Concomitant treatment
All patients in both studies were treated according to the ESC guidelines, and received beta-blockers, statins, and angiotensin-converting enzyme inhibitors or angiotensin II receptor blockers, if not contraindicated. Morphine was used at the discretion of the attending physician. The type of implanted stent and choice of the access site for coronary invasive procedure (radial or femoral) was at the discretion of the operator. Administration of glycoprotein IIb/IIIa receptor inhibitors was restricted only to bailout situations.
Blood sampling
Blood samples for evaluation of platelet reactivity were obtained from an 18-gauge venous cannula inserted into one of the forearm veins.
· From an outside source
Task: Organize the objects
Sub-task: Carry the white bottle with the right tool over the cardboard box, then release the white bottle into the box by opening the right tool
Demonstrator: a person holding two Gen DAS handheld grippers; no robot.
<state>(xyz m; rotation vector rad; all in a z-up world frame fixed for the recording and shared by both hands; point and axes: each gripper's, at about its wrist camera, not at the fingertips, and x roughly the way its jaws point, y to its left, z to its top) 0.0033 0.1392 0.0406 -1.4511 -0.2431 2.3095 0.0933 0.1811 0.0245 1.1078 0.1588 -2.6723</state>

The first 5 mL portion of blood was discarded to avoid spontaneous platelet activation. Blood samples were collected at pre-defined time points according to the study protocols20,21, however the current analysis was restricted to pharmacodynamic data acquired from samples drawn before ticagrelor LD, 1 hour and 2 hours after ticagrelor LD. Baseline blood samples were obtained before the administration of unfractionated heparin.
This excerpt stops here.